EXERCISE PROMPT: All of the data below should be copied exactly as it stands.

**********

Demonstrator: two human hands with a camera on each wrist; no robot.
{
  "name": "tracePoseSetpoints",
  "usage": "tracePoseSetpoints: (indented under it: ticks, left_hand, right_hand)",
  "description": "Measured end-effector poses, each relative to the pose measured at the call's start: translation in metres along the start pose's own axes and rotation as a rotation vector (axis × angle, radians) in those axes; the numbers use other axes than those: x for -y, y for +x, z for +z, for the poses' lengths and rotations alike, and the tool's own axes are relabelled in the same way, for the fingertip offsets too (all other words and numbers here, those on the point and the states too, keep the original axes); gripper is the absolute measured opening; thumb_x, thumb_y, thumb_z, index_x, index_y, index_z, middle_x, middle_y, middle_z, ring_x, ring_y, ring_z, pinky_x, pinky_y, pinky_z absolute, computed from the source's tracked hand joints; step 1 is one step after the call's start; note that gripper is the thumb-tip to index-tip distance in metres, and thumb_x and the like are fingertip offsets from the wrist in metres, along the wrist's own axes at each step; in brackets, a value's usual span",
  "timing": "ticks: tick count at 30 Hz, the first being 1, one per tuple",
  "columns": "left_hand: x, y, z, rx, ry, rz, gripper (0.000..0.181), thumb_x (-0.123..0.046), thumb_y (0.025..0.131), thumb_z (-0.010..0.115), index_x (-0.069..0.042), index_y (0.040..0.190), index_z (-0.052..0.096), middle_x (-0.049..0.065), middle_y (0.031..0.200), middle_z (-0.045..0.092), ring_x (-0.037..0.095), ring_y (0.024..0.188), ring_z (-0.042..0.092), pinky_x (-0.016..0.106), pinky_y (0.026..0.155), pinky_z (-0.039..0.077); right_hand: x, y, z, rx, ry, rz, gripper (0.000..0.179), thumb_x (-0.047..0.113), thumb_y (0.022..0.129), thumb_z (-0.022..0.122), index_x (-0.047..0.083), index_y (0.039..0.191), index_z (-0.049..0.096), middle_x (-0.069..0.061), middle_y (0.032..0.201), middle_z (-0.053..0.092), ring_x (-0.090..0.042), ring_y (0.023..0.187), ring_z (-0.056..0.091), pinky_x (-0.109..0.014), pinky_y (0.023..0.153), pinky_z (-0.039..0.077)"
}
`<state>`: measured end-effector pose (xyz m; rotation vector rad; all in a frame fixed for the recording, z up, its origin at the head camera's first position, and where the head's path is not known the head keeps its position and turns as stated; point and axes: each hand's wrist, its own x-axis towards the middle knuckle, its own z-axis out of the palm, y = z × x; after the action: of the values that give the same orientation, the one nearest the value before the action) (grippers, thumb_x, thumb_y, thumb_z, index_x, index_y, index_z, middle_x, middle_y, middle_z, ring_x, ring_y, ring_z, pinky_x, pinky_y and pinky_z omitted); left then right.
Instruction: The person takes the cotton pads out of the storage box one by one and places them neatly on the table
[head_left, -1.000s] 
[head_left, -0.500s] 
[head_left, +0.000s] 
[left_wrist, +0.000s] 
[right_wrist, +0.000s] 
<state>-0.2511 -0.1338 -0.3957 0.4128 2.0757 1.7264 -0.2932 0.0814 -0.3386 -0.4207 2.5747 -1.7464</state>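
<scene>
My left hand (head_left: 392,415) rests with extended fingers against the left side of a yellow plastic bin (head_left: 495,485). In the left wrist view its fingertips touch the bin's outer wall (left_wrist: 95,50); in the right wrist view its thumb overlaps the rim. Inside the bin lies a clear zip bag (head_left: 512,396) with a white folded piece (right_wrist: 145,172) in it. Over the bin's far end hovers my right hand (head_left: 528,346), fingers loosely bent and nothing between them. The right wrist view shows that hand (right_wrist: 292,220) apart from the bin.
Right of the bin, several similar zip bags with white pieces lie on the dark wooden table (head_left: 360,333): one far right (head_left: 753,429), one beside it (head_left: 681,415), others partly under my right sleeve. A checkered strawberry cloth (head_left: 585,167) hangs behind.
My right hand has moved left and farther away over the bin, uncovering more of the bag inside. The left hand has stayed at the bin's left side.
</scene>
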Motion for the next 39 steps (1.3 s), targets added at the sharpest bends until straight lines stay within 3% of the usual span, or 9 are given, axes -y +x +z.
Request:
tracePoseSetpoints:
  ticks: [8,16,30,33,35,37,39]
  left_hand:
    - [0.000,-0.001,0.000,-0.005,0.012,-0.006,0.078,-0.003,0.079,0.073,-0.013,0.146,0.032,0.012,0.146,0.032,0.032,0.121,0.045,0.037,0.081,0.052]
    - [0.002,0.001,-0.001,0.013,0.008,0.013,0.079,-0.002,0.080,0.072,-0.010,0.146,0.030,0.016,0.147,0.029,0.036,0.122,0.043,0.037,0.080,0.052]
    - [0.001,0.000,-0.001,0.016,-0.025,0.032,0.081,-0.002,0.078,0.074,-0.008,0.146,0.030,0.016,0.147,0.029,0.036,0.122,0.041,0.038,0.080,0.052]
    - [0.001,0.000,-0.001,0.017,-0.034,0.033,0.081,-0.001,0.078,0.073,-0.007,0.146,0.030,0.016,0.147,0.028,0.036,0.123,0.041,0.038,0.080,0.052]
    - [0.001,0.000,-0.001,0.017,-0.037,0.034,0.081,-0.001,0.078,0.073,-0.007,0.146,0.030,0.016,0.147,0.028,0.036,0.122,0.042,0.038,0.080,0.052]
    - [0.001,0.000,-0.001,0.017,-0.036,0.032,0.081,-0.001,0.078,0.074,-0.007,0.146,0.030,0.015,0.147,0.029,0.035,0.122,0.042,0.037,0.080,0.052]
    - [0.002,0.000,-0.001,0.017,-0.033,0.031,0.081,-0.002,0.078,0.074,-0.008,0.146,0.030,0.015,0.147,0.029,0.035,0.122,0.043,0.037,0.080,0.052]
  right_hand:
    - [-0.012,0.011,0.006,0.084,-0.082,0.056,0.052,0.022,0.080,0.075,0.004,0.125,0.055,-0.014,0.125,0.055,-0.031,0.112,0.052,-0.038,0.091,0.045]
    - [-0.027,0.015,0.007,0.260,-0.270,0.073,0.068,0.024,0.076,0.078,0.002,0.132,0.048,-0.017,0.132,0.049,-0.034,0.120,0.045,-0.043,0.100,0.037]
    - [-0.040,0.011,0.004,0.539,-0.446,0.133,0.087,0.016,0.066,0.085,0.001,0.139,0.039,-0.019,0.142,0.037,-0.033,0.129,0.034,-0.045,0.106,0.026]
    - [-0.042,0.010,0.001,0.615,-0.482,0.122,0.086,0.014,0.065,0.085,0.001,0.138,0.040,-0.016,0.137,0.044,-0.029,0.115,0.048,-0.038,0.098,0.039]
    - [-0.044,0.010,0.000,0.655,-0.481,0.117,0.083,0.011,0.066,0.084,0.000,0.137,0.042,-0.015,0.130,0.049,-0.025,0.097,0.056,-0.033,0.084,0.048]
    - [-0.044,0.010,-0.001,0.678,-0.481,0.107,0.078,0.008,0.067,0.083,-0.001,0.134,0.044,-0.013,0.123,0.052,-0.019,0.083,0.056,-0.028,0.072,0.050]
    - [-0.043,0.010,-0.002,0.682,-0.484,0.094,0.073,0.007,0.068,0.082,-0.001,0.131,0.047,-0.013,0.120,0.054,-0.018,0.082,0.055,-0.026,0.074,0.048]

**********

ANSWER BOX:
Demonstrator: two human hands with a camera on each wrist; no robot.
{
  "name": "tracePoseSetpoints",
  "usage": "tracePoseSetpoints: (indented under it: ticks, left_hand, right_hand)",
  "description": "Measured end-effector poses, each relative to the pose measured at the call's start: translation in metres along the start pose's own axes and rotation as a rotation vector (axis × angle, radians) in those axes; the numbers use other axes than those: x for -y, y for +x, z for +z, for the poses' lengths and rotations alike, and the tool's own axes are relabelled in the same way, for the fingertip offsets too (all other words and numbers here, those on the point and the states too, keep the original axes); gripper is the absolute measured opening; thumb_x, thumb_y, thumb_z, index_x, index_y, index_z, middle_x, middle_y, middle_z, ring_x, ring_y, ring_z, pinky_x, pinky_y, pinky_z absolute, computed from the source's tracked hand joints; step 1 is one step after the call's start; note that gripper is the thumb-tip to index-tip distance in metres, and thumb_x and the like are fingertip offsets from the wrist in metres, along the wrist's own axes at each step; in brackets, a value's usual span",
  "timing": "ticks: tick count at 30 Hz, the first being 1, one per tuple",
  "columns": "left_hand: x, y, z, rx, ry, rz, gripper (0.000..0.181), thumb_x (-0.123..0.046), thumb_y (0.025..0.131), thumb_z (-0.010..0.115), index_x (-0.069..0.042), index_y (0.040..0.190), index_z (-0.052..0.096), middle_x (-0.049..0.065), middle_y (0.031..0.200), middle_z (-0.045..0.092), ring_x (-0.037..0.095), ring_y (0.024..0.188), ring_z (-0.042..0.092), pinky_x (-0.016..0.106), pinky_y (0.026..0.155), pinky_z (-0.039..0.077); right_hand: x, y, z, rx, ry, rz, gripper (0.000..0.179), thumb_x (-0.047..0.113), thumb_y (0.022..0.129), thumb_z (-0.022..0.122), index_x (-0.047..0.083), index_y (0.039..0.191), index_z (-0.049..0.096), middle_x (-0.069..0.061), middle_y (0.032..0.201), middle_z (-0.053..0.092), ring_x (-0.090..0.042), ring_y (0.023..0.187), ring_z (-0.056..0.091), pinky_x (-0.109..0.014), pinky_y (0.023..0.153), pinky_z (-0.039..0.077)"
}
`<state>`: measured end-effector pose (xyz m; rotation vector rad; all in a frame fixed for the recording, z up, its origin at the head camera's first position, and where the head's path is not known the head keeps its position and turns as stated; point and axes: each hand's wrist, its own x-axis towards the middle knuckle, its own z-axis out of the palm, y = z × x; after the action: of the values that give the same orientation, the one nearest the value before the action) (grippers, thumb_x, thumb_y, thumb_z, index_x, index_y, index_z, middle_x, middle_y, middle_z, ring_x, ring_y, ring_z, pinky_x, pinky_y and pinky_z omitted); left then right.
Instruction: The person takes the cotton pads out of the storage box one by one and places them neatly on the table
[head_left, -1.000s] 
[head_left, -0.500s] 
[head_left, +0.000s] 
[left_wrist, +0.000s] 
[right_wrist, +0.000s] 
<state>-0.2511 -0.1338 -0.3957 0.4128 2.0757 1.7264 -0.2932 0.0814 -0.3386 -0.4207 2.5747 -1.7464</state>
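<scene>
My left hand (head_left: 392,415) rests with extended fingers against the left side of a yellow plastic bin (head_left: 495,485). In the left wrist view its fingertips touch the bin's outer wall (left_wrist: 95,50); in the right wrist view its thumb overlaps the rim. Inside the bin lies a clear zip bag (head_left: 512,396) with a white folded piece (right_wrist: 145,172) in it. Over the bin's far end hovers my right hand (head_left: 528,346), fingers loosely bent and nothing between them. The right wrist view shows that hand (right_wrist: 292,220) apart from the bin.
Right of the bin, several similar zip bags with white pieces lie on the dark wooden table (head_left: 360,333): one far right (head_left: 753,429), one beside it (head_left: 681,415), others partly under my right sleeve. A checkered strawberry cloth (head_left: 585,167) hangs behind.
My right hand has moved left and farther away over the bin, uncovering more of the bag inside. The left hand has stayed at the bin's left side.
</scene>
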Motion for the next 39 steps (1.3 s), targets added at the sharpest bends until straight lines stay within 3% of the usual span, or 9 are given, axes -y +x +z.
Request:
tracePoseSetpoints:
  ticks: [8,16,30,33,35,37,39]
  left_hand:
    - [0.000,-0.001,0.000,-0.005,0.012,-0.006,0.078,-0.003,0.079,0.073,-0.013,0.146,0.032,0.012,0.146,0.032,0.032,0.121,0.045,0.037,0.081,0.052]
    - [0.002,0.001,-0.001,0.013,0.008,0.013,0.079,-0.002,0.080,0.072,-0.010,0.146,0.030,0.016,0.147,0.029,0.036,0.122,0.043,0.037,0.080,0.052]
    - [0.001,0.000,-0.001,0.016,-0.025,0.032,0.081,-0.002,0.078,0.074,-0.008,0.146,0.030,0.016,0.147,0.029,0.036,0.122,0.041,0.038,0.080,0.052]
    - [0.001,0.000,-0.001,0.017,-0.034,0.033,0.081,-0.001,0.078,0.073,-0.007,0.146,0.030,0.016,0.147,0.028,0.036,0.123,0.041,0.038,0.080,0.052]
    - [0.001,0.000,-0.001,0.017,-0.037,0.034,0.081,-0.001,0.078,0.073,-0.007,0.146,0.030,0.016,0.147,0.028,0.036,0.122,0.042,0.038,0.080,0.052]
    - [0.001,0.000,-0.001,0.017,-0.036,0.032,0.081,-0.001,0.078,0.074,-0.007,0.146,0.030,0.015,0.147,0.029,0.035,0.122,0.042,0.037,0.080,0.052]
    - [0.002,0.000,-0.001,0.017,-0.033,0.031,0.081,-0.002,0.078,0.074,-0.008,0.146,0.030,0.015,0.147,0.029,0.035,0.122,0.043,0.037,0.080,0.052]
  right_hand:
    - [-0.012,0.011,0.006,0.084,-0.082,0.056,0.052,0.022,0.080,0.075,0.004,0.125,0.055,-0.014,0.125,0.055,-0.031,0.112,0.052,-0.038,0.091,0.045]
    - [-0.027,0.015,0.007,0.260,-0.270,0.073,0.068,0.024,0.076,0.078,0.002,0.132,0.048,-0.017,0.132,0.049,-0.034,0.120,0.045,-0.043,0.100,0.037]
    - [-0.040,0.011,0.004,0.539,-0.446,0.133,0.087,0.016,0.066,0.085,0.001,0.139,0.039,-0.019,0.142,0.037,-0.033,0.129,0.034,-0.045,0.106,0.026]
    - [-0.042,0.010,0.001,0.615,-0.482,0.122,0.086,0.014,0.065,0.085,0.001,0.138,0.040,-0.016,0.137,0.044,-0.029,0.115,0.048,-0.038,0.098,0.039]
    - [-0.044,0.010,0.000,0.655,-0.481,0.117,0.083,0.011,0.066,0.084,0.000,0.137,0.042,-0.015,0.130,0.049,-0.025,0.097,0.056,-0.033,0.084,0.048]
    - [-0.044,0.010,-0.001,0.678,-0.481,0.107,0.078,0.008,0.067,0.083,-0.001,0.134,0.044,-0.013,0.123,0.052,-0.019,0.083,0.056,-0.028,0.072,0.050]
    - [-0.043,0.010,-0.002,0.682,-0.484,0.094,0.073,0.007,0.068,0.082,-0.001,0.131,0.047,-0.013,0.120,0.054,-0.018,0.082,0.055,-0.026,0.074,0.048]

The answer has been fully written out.